In this case, we first rearrange the reactions:
ClO(g) + O₃(g) ⇒ Cl(g) + 2O₂(g); ΔH =-122.8 kJ
2O₃(g) ⇒ 3O₂(g); ΔH=-285.3 kJ
O₃(g) + Cl(g) ⇒ ClO(g) + O₂(g); ΔH= ?
Thus, we are going to use the Hess law, as an strategy to rearrange the known chemical reactions and thereby compute the enthalpy of reaction of the unknown one.

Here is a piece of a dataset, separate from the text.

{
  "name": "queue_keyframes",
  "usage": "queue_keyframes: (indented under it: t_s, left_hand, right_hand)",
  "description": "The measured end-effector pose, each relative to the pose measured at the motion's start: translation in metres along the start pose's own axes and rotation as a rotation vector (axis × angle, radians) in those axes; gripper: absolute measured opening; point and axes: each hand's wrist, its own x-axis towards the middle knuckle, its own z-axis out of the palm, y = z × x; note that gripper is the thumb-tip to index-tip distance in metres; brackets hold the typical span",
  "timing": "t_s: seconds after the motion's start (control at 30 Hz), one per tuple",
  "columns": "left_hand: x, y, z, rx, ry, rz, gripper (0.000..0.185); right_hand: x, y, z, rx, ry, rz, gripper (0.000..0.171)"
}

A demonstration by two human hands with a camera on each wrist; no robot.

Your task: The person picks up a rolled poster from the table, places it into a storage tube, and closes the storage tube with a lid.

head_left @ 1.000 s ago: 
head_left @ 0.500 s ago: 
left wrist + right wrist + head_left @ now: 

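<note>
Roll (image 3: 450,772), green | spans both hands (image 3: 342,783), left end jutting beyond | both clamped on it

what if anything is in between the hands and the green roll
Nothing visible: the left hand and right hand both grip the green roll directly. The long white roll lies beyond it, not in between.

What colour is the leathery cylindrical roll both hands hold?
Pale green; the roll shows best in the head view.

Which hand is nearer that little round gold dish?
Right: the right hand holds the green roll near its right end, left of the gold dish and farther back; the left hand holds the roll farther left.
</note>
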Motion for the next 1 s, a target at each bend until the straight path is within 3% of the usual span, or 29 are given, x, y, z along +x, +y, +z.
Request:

1. The first reaction must be inverted in order to obtain chlorine as a reactant in the third one, therefore, the enthalpy of reaction becomes positive:
Cl(g) + 2O₂(g) ⇒ ClO(g) + O₃(g); ΔH = 122.8 kJ
2. Second reaction remains the same:
2O₃(g) ⇒ 3O₂(g); ΔH=-285.3 kJ
Then, we add them to obtain:
Cl(g) + 2O₂(g) + 2O₃(g) ⇒ ClO(g) + O₃(g) + 3O₂(g)
Whereas we can subtract both oxygen and ozone to obtain the third one:
O₃(g) + Cl(g) ⇒ ClO(g) + O₂(g)
Therefore, the enthalpy of reaction turns out:
ΔH = 122.8 kJ + (-285.3 kJ )
ΔH = -162.5 kJ.
Best regards.